> _Requirement_: Search the material for the string "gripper" and copy each line where it occurs.

> _Provided material_:
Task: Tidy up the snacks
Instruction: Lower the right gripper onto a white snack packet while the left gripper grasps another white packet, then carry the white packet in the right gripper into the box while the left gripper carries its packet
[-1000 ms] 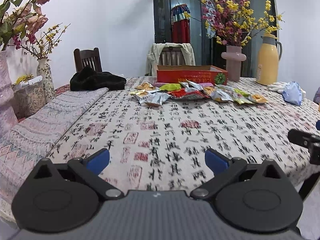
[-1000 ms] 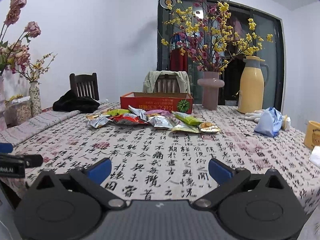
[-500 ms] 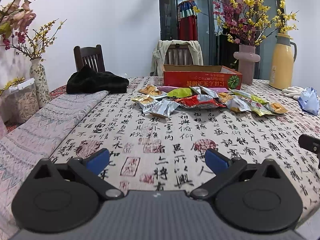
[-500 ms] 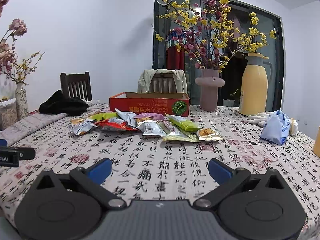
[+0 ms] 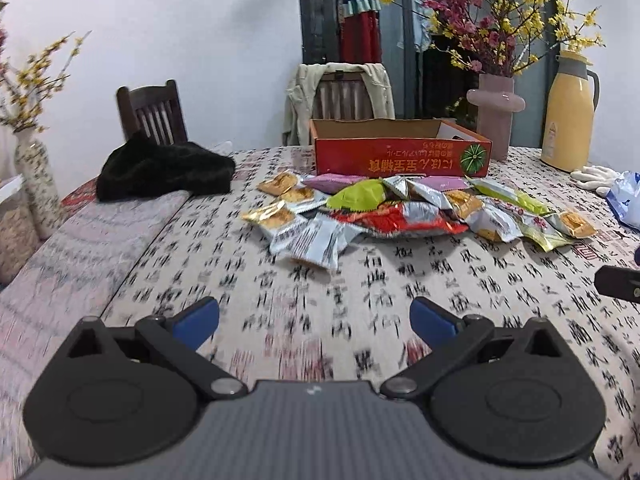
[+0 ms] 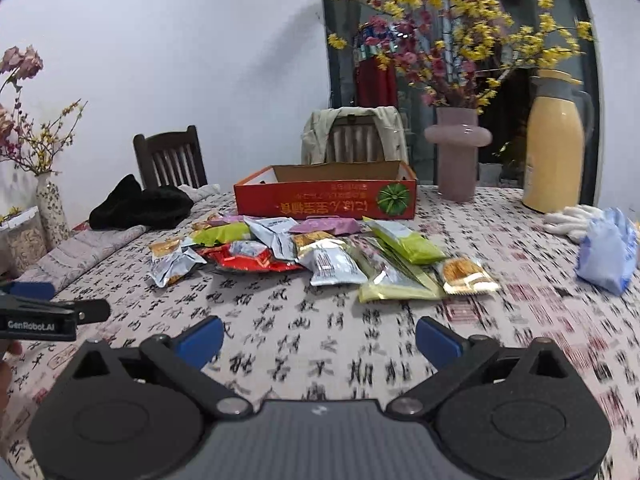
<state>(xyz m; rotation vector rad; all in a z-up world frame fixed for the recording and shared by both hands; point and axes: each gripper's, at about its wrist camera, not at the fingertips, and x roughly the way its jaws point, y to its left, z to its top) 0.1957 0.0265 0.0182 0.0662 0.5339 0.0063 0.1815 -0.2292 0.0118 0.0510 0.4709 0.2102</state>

> _Output of the exercise_:
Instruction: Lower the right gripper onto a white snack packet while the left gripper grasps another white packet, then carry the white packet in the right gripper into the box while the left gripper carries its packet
<state>(xyz m; rotation vector rad; all in a z-up world frame fixed for the recording and shared by both hands; point and axes: each gripper's, at about its wrist camera, not at the fingertips, and x roughly the way its jaws point, y to its left, z to its top) 0.1957 0.0265 0.0182 0.0662 0.5339 0.0063 0.1815 -0.2292 0.0118 0.0510 0.4709 0.2102</state>

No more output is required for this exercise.